**Your objective**
The lines from the first line of the entries through the line containing "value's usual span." are to be repeated exactly, with both of those lines included.

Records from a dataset
----------
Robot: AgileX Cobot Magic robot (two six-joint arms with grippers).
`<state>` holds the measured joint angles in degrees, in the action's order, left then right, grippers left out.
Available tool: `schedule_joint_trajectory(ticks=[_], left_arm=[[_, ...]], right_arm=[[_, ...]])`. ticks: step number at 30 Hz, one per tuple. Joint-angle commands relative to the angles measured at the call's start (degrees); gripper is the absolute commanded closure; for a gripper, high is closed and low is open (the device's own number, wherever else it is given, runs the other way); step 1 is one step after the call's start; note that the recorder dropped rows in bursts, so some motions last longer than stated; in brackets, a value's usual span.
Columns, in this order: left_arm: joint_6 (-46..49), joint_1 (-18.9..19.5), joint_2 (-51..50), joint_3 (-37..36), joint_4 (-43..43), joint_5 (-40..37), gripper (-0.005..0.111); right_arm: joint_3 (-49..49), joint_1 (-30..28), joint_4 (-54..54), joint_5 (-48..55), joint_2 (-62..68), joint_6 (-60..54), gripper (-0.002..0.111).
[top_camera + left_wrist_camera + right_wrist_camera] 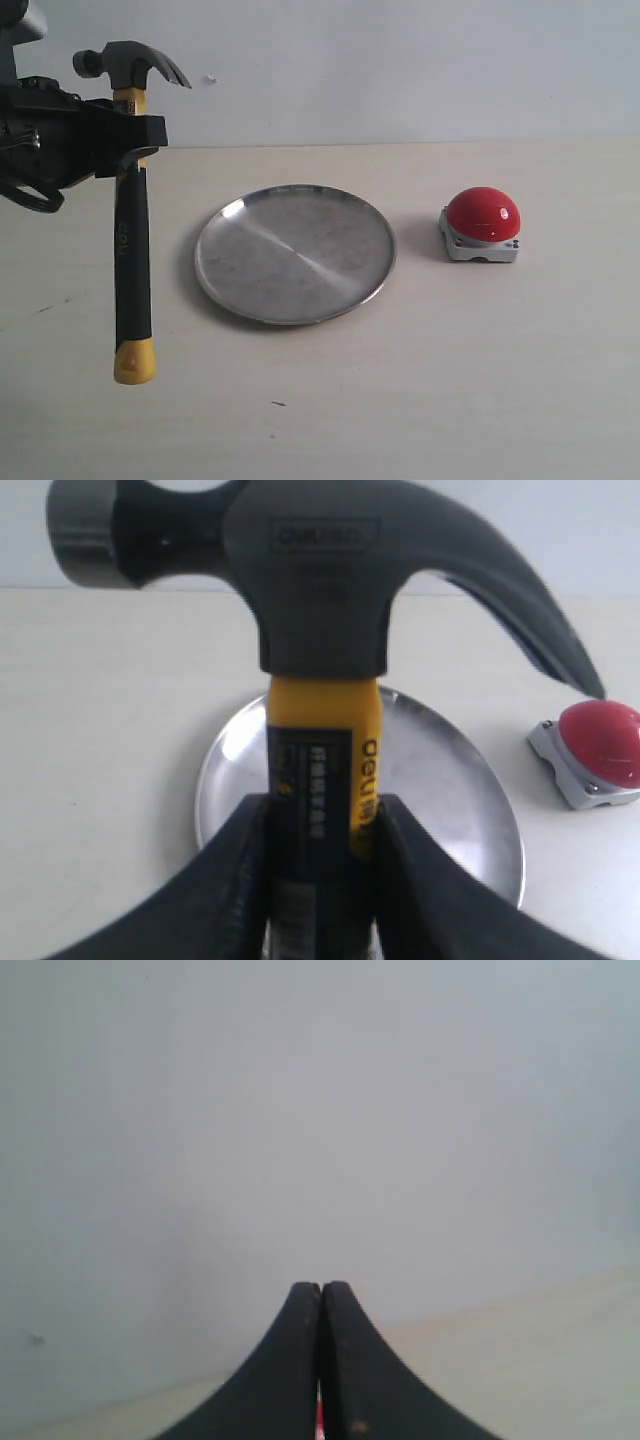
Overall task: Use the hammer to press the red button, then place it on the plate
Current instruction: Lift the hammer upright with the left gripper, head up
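far left of the exterior view, the left gripper [138,140] is clamped on the hammer [132,260], grabbing it high on the handle, right under the head. hammer's held upright: dark steel head on top, black handle hanging straight down, yellow end at the bottom. the striking face points left and the curved claw end points right, over toward the plate side. can't really tell from this angle how far the yellow end is off the table [420,400]. the left wrist view has the same grip up close, with the two black fingers [235,880] squeezing the handle from both sides just below the yellow band with the label on it

next over, roughly mid-scene, the plate [295,255] lies flat on the light table, just to the right of the hanging handle. round, shiny steel, low rim. in the left wrist view it sits behind the handle

further right is the red button [483,215], a glossy dome on a light grey base. it sits on the table near the plate's right edge but not touching it, and well apart from the hammer

the right gripper [320,1295] only turns up in its own wrist view. its black fingers are pressed together tip to tip, facing a plain pale wall [320,1110] with a strip of table below
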<state>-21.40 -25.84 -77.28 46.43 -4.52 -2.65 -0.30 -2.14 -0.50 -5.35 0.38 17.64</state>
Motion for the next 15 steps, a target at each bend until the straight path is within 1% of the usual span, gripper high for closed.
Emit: schedule_joint_trajectory(ticks=[1,3,4,7,8,11,15], left_arm=[[-0.1,-0.3,0.9,0.3,0.1,5.4,0.107],[-0.3,-0.3,0.9,0.3,0.1,5.5,0.107],[-0.4,-0.5,0.9,0.3,0.1,5.7,0.107],[-0.9,-1.7,0.9,0.3,0.1,6.2,0.107],[-0.9,-2.1,0.9,0.3,0.1,6.5,0.107],[-0.9,-3.8,0.9,0.3,0.1,6.8,0.107],[-0.9,-5.6,0.9,0.3,0.1,8.0,0.107]], right_arm=[[0.3,-0.3,0.5,-3.6,-0.4,5.1,0.108],[0.3,-0.3,0.9,-3.6,-0.4,7.1,0.108],[0.3,-0.3,1.8,-4.7,-0.4,10.2,0.108],[0.3,-0.3,1.9,-8.6,-0.4,16.7,0.108],[0.3,-0.3,1.8,-8.5,-0.4,17.6,0.108],[-1.7,-0.3,1.0,-4.9,0.9,18.5,0.108],[-6.0,-0.2,-5.2,-1.2,8.4,18.5,0.108]])
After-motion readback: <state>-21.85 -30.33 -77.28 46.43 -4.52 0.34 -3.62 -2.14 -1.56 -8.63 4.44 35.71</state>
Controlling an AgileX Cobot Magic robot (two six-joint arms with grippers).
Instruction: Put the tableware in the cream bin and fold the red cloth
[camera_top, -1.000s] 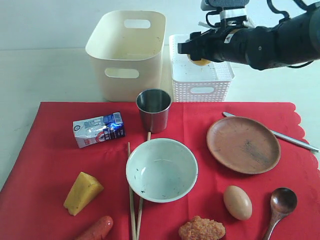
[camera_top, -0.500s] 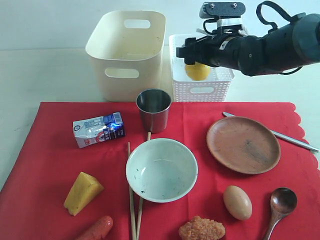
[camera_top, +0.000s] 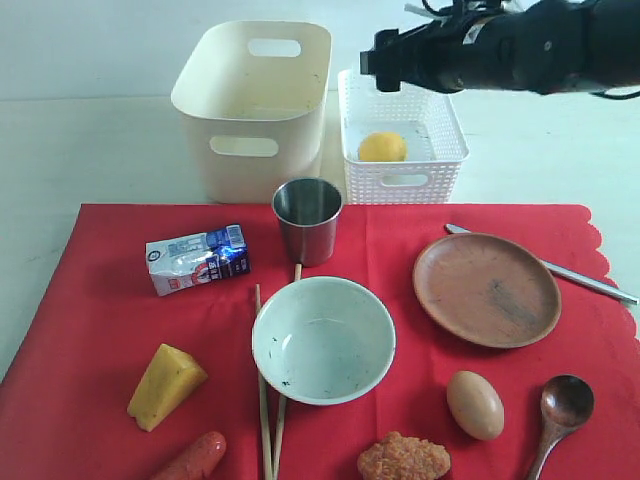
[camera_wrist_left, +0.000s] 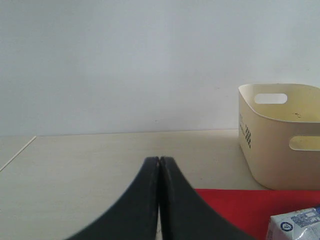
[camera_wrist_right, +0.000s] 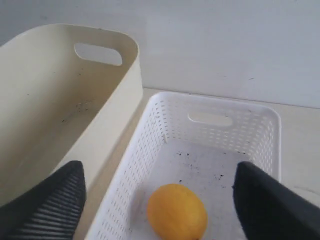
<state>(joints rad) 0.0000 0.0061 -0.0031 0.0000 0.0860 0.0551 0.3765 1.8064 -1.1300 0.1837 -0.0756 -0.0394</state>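
Observation:
On the red cloth (camera_top: 100, 300) lie the steel cup (camera_top: 307, 218), speckled bowl (camera_top: 323, 340), brown plate (camera_top: 487, 288), wooden spoon (camera_top: 563, 405), chopsticks (camera_top: 264, 400) and metal knife (camera_top: 590, 282). The cream bin (camera_top: 250, 100) stands behind the cloth with nothing visible inside. My right gripper (camera_top: 385, 62) (camera_wrist_right: 157, 172) hangs open above the white lattice basket (camera_top: 405, 180), holding nothing. My left gripper (camera_wrist_left: 159, 160) is shut and empty, low over the table left of the bin (camera_wrist_left: 280, 135); the exterior view does not show it.
A lemon (camera_top: 382, 147) (camera_wrist_right: 176, 211) lies in the lattice basket. Food on the cloth: milk carton (camera_top: 196, 258), yellow wedge (camera_top: 165, 385), sausage (camera_top: 190, 458), egg (camera_top: 474, 404) and a fried piece (camera_top: 403, 460).
My right gripper has let go of the lemon, which now rests in the lattice basket. The arm has risen and drawn back above the basket.

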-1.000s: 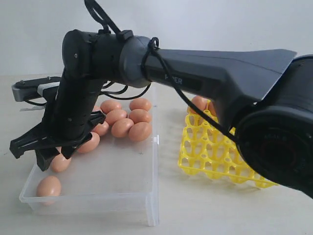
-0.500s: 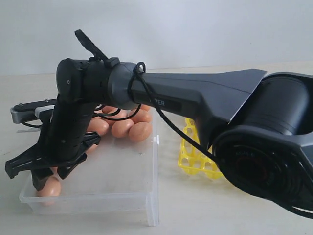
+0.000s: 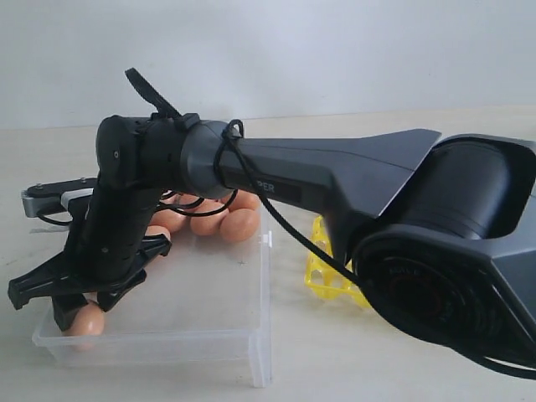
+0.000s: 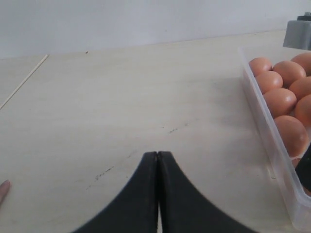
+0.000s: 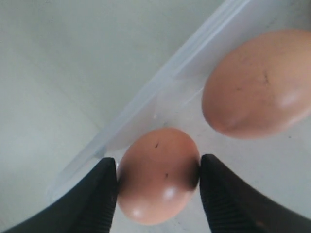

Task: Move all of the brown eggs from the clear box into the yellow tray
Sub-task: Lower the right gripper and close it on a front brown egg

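My right gripper (image 3: 71,311) is down in the near left corner of the clear box (image 3: 209,285). It is open, and its two fingers flank one brown egg (image 5: 158,174) that lies on the box floor by the wall (image 5: 160,92). A second egg (image 5: 257,82) lies close beside it. More brown eggs (image 3: 239,224) cluster at the box's far end, partly hidden by the arm. The yellow tray (image 3: 322,272) shows only as a corner behind the arm. My left gripper (image 4: 157,154) is shut and empty over bare table beside the box wall (image 4: 272,145).
The right arm's big dark body (image 3: 435,251) fills the right half of the exterior view and hides most of the tray. A row of eggs (image 4: 279,99) lines the box side nearest the left gripper. A wooden tabletop (image 4: 121,97) spreads beyond the left gripper.
The right arm has swung down and toward the box's near left corner, bringing its open fingers around the lone egg there. Its opening is unchanged.
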### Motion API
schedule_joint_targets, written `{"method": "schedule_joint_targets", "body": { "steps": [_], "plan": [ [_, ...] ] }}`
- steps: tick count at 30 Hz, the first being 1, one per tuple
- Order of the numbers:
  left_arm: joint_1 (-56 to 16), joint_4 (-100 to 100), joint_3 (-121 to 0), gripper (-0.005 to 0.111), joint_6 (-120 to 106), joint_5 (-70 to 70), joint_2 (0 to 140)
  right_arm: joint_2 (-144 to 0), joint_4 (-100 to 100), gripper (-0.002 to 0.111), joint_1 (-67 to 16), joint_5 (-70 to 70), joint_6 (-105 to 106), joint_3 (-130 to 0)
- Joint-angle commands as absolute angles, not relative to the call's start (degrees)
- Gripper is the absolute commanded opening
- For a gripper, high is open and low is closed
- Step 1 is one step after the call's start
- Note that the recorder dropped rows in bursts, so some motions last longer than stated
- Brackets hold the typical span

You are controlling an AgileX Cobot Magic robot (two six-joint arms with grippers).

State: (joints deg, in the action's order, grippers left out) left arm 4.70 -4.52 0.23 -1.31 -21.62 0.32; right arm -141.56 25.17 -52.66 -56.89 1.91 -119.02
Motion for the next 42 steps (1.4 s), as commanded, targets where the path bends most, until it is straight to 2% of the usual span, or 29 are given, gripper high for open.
{"method": "schedule_joint_targets", "body": {
  "steps": [1,16,31,33,34,38,42],
  "plan": [
    [4.36,-4.04,0.0,0.0,-1.22,-21.58,0.0,-143.29,24.5,0.051,-52.66,-56.92,1.9,-119.27],
    [4.36,-4.04,0.0,0.0,-1.22,-21.58,0.0,-142.56,19.13,0.051,-51.04,-62.04,2.39,-119.27],
    [4.36,-4.04,0.0,0.0,-1.22,-21.58,0.0,-144.03,19.5,0.05,-50.93,-55.82,4.47,-119.27],
    [4.36,-4.04,0.0,0.0,-1.22,-21.58,0.0,-144.15,19.5,0.046,-50.93,-55.47,5.45,-119.27],
    [4.36,-4.04,0.0,0.0,-1.22,-21.58,0.0,-144.15,19.38,0.039,-50.93,-55.18,6.33,-119.27],
    [4.36,-4.04,0.0,0.0,-1.22,-21.58,0.0,-143.76,19.38,0.0,-50.93,-54.3,9.64,-119.27],
    [4.36,-4.04,0.0,0.0,-1.22,-21.58,0.0,-142.67,19.05,0.0,-51.03,-53.98,12.13,-119.27]
  ]
}}
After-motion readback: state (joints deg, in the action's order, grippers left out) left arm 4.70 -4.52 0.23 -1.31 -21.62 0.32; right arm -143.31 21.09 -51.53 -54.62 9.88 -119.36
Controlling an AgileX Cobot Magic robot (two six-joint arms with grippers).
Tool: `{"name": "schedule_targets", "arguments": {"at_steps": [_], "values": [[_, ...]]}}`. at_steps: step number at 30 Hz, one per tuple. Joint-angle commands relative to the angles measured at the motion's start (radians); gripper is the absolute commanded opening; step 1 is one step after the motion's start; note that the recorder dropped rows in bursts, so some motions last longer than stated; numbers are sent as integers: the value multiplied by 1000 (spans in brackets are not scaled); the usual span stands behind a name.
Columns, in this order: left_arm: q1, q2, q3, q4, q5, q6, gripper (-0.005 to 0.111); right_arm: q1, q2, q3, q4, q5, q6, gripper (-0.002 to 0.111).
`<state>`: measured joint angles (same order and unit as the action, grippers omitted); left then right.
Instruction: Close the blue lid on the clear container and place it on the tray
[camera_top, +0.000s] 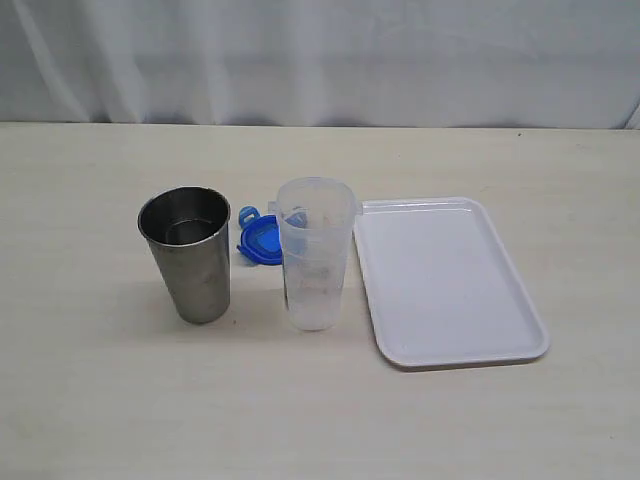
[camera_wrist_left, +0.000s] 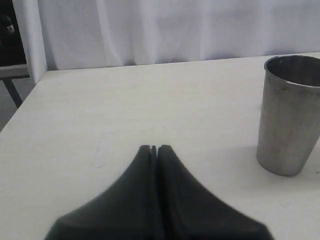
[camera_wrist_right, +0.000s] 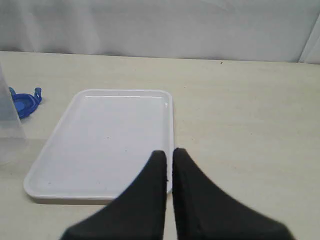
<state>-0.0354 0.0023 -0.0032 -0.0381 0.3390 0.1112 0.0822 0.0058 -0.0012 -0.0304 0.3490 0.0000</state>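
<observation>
Only the exterior view takes in everything at once: cup (camera_top: 188, 255), lid (camera_top: 260, 240), container (camera_top: 316, 255) and tray (camera_top: 450, 285) on the pale table (camera_top: 100, 400). The lid lies flat on the table between the cup and the container, a little behind them and partly hidden by the container's wall. The container stands upright with its mouth open, just beside the tray's left edge and not on it. The left wrist view gives us only the cup. The right wrist view gives us the tray, the lid and a sliver of the container.

We see the left gripper (camera_wrist_left: 154, 148) with its fingers (camera_wrist_left: 142, 170) pressed together, holding nothing, over bare table. On the right gripper (camera_wrist_right: 169, 152) a thin slit separates the fingers. They grip nothing, and their tips show over the tray's near rim.

The cup is dull steel, tapered. The container is translucent plastic, tapered, with a flared rim. The lid is bright blue and rounded, with tabs sticking out. The tray is smooth white plastic, rectangular, with rounded corners and a low rim. Both pairs of fingers are matte black, curving to narrow tips.
</observation>
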Motion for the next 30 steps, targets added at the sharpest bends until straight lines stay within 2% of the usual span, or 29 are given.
{"name": "schedule_targets", "arguments": {"at_steps": [1, 7, 14, 16, 19, 22, 23, 25, 26, 29, 30], "values": [[1, -2, 3, -1, -71, -4, 0, 3, -6, 1, 1, -6, 0, 5], [1, -2, 3, -4, -423, -4, 0, 3, -6, 1, 1, -6, 0, 5], [1, -2, 3, -8, -631, -12, 0, 3, -6, 1, 1, -6, 0, 5], [1, -2, 3, -8, -715, -63, 0, 3, -6, 1, 1, -6, 0, 5], [1, -2, 3, -8, -851, -230, 0, 3, -6, 1, 1, -6, 0, 5], [1, 28, -2, -8, -944, -258, 2, 3, -6, 1, 1, -6, 0, 5], [1, 51, -10, -8, -950, -267, 6, 3, -6, 1, 1, -6, 0, 5], [1, 123, -35, 1, -962, -281, 27, 3, -6, 1, 1, -6, 0, 5], [1, 174, -52, 1, -962, -300, 49, 3, -6, 1, 1, -6, 0, 5], [1, 264, -76, 85, -976, -302, 84, 3, -6, 1, 1, -6, 0, 5], [1, 290, -80, 118, -980, -319, 92, 3, -6, 1, 1, -6, 0, 5]]}}
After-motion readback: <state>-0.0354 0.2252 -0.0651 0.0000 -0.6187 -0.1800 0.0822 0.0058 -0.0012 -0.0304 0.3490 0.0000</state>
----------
**Exercise result**
Robot: AgileX Cobot Magic robot (two six-joint arms with grippers).
`<state>` holds the measured joint angles in degrees, in the action's order, left then right, grippers left out.
Available tool: `schedule_joint_trajectory(ticks=[_], left_arm=[[_, ...]], right_arm=[[_, ...]])`. ticks: step number at 30 Hz, one per tuple. Joint-angle commands relative to the angles measured at the call's start (degrees); gripper is the absolute commanded closure; for a gripper, high is closed and low is open (the device's own number, wherever else it is given, runs the other way); step 1 is one step after the call's start; note that the recorder dropped rows in bursts, so some motions last longer than stated; in brackets, a value's usual span.

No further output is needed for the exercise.